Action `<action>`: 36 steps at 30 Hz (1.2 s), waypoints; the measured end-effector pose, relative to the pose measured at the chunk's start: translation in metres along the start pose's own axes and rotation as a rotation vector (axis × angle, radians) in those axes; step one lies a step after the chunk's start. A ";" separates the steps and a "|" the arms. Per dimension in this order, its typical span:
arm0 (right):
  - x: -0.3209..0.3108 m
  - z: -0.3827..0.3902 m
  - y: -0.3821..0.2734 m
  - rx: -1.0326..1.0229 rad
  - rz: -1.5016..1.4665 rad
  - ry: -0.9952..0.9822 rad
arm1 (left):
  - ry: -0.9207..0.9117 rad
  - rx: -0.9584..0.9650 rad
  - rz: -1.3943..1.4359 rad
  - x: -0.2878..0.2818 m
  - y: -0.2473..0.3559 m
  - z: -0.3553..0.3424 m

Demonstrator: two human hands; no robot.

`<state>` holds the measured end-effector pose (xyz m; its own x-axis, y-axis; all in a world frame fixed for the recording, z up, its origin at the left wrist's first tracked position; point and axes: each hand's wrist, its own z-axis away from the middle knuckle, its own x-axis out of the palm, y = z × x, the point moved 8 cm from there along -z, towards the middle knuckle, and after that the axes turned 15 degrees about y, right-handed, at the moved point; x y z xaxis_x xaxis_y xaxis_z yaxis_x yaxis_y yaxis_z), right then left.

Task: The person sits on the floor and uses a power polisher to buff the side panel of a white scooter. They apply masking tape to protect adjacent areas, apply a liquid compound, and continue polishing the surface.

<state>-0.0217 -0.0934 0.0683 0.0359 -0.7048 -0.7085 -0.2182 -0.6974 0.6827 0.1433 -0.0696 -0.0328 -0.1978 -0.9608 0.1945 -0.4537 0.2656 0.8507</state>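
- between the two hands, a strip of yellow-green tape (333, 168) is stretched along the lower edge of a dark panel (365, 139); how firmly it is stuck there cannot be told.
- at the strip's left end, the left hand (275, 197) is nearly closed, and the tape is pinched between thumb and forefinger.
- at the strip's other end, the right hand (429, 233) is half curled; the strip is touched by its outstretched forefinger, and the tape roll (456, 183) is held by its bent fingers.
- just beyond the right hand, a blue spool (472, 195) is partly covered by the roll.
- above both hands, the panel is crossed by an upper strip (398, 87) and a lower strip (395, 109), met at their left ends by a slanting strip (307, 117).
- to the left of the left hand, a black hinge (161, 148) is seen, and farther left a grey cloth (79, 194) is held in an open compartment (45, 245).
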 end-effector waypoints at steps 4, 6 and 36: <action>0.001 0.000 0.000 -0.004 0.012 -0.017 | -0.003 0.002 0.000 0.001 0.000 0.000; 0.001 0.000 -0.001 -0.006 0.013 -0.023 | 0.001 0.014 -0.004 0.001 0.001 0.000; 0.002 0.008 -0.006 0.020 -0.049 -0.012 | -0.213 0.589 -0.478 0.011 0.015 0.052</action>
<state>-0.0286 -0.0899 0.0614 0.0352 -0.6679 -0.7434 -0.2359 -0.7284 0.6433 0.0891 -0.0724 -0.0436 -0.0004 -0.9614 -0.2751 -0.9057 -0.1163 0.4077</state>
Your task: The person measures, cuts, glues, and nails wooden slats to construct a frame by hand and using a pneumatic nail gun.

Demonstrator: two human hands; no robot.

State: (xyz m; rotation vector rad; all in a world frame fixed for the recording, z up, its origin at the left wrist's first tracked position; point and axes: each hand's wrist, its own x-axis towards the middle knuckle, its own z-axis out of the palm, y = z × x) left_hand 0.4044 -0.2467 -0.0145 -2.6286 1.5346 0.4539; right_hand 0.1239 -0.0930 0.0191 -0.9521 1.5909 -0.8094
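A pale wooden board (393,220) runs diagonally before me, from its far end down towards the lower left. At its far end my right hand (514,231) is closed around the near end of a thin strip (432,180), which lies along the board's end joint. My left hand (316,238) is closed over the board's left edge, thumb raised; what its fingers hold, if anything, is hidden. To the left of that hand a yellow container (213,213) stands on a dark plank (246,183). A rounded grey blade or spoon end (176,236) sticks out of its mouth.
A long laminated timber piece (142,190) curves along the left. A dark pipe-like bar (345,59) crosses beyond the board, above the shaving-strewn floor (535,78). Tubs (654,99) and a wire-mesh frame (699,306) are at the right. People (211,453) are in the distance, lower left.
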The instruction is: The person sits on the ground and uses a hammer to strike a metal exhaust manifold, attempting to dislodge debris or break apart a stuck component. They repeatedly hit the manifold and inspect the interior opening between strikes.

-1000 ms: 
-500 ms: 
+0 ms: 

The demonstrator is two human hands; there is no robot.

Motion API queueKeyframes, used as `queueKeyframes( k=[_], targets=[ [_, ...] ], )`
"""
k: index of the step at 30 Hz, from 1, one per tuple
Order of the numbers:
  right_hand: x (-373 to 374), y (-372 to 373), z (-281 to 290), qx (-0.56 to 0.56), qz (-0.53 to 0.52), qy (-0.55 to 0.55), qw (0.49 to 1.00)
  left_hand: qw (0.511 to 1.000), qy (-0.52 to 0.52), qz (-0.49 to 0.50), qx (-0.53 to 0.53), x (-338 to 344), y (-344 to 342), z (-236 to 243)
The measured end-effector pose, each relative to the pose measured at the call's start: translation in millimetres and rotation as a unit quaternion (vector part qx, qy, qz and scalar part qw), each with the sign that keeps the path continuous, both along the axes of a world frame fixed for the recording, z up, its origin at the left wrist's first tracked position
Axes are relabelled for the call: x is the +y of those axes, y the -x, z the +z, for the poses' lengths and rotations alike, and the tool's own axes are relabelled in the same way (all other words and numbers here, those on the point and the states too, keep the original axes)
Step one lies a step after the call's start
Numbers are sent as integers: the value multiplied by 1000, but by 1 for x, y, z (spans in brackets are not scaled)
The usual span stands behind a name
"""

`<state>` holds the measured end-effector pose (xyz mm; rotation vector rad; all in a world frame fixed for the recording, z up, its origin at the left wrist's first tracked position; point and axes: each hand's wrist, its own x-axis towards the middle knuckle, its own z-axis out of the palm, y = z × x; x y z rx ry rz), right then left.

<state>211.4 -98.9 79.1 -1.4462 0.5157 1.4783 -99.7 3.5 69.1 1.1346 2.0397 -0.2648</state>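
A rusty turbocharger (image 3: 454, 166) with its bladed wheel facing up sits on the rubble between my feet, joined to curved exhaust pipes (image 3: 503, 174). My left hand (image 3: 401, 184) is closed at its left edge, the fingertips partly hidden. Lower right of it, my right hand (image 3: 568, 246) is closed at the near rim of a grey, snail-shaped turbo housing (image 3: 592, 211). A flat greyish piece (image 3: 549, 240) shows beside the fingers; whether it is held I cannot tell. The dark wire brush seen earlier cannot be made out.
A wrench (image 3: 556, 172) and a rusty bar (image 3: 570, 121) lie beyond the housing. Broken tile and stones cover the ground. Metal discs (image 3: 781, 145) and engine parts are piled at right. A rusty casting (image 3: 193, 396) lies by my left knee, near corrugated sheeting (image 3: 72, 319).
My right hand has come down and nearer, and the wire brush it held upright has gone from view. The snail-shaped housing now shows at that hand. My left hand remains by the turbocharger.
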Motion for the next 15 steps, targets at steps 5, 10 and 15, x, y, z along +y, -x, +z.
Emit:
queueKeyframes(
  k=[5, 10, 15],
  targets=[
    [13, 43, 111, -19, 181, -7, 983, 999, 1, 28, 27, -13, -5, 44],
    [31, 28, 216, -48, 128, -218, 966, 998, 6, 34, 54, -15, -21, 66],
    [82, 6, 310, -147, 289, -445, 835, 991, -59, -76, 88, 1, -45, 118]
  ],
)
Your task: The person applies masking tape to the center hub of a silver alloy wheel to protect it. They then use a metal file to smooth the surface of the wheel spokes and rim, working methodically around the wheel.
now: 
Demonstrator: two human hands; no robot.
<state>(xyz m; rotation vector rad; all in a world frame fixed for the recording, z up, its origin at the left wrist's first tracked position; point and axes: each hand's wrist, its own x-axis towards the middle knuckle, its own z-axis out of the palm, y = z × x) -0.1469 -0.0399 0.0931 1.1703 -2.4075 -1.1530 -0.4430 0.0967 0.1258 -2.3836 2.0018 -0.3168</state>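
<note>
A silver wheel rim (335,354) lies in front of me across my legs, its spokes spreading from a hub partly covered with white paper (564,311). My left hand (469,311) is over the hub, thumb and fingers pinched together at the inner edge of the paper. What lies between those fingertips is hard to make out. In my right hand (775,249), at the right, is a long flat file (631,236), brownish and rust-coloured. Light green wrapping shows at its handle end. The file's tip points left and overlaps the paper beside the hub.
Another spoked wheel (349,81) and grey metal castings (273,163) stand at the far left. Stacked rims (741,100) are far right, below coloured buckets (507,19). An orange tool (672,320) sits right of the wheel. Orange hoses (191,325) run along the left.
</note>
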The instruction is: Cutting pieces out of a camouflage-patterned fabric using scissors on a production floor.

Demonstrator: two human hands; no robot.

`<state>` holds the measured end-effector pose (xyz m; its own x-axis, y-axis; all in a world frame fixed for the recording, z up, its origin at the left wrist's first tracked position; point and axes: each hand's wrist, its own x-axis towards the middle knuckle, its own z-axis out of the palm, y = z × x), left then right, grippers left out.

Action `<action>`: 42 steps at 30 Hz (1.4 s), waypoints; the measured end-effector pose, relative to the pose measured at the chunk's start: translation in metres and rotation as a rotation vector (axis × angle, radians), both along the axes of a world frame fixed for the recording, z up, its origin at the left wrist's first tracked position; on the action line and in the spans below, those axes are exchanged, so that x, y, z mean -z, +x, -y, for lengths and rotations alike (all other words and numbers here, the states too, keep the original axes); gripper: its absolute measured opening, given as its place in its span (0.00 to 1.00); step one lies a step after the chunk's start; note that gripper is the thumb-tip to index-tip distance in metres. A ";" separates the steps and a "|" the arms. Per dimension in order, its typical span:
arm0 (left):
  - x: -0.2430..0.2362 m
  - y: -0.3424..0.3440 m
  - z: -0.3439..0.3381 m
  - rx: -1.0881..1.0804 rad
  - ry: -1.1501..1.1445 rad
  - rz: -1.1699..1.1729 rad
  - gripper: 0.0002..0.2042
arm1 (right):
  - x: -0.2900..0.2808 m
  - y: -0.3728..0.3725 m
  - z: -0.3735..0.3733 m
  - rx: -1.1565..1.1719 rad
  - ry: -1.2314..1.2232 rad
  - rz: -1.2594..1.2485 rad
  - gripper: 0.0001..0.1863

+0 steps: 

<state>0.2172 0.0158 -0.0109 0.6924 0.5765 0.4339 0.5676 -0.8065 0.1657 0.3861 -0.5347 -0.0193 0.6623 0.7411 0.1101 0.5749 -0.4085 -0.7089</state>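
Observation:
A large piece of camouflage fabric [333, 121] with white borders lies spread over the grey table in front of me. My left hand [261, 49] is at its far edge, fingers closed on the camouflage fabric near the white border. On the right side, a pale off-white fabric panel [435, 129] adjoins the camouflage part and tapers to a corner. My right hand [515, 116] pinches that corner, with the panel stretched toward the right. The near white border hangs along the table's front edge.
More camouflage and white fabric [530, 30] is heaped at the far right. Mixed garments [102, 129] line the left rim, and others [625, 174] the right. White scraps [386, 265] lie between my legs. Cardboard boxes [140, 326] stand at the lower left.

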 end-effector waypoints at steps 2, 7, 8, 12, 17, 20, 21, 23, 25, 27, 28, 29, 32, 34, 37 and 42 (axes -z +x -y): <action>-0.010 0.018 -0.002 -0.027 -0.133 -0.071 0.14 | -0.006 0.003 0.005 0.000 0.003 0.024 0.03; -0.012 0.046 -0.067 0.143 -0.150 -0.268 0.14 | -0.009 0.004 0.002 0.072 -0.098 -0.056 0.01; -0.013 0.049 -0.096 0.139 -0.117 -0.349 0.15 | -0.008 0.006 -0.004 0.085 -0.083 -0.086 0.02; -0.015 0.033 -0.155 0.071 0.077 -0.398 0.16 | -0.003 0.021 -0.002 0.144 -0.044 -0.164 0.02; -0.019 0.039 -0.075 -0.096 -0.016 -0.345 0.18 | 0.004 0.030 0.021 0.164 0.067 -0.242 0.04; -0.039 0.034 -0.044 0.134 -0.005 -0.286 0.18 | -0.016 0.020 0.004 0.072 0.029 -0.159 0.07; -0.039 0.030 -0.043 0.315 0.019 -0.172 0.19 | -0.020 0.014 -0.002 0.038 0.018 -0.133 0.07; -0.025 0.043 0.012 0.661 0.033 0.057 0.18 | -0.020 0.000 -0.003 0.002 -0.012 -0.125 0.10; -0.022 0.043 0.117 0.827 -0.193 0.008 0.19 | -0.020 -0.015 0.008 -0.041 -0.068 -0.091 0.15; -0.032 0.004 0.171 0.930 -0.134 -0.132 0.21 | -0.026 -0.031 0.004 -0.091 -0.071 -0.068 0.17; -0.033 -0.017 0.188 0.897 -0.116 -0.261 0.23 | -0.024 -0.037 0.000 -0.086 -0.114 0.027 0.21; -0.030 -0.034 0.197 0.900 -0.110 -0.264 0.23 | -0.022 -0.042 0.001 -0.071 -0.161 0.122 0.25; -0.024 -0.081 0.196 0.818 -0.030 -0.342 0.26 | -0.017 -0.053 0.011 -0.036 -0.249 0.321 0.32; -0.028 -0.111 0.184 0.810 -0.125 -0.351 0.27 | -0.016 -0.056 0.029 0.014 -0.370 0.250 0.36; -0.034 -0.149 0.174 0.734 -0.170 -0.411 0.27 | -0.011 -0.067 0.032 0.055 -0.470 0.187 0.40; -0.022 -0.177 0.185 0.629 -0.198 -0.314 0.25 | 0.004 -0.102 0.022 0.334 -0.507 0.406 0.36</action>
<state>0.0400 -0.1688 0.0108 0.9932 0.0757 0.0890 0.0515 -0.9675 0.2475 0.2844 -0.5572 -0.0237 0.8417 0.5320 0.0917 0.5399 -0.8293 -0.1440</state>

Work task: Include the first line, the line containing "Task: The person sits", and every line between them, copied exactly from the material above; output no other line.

Final answer:
Action `<action>`: 36 steps at 30 Hz (1.2 s), waypoints; the measured end-effector pose, relative to the pose measured at the chunk's start: translation in metres along the start pose's own axes and rotation as a rotation vector (axis × angle, radians) in those axes; step one lies a step after the chunk's start. A ";" separates the steps and a "|" the arms. Per dimension in this order, its typical span:
arm0 (right):
  - x: -0.3209..0.3108 m
  - z: -0.3827..0.3902 m
  - y: -0.3821..0.2734 m
  - rx: -1.0326..1.0229 rad
  - rz: -1.5016..1.4665 rad
  - ry: -0.9952..0.9822 rad
arm1 (left):
  - ry: -0.9207..0.9117 rad
  - rx: -0.9584..0.9650 rad
  - rz: -1.3943..1.4359 rad
  - x: -0.2878..0.2818 m
  - y: -0.2473..0.3559 m
  - z: -0.3553..0.3424 m

Demonstrator: two human hands; no robot.

`<state>` holds the measured end-effector pose (xyz m; its own x-axis, y-axis; all in a world frame fixed for the recording, z up, its origin at the left wrist's first tracked position; point and axes: each hand's wrist, its own z-axis away from the middle knuckle, its own x-axis out of the palm, y = z × x, the point moved 8 cm from there along -z, towards the middle knuckle, and after that the axes turned 15 degrees about y, right-handed, at the moved point; x y z xaxis_x xaxis_y xaxis_z yaxis_x yaxis_y yaxis_z), right then left.

Task: The person sits on the floor and uses a power polisher to buff the side panel of a white scooter. They apply masking tape to protect adjacent areas, apply a liquid compound, and continue polishing the surface.

This completes the response.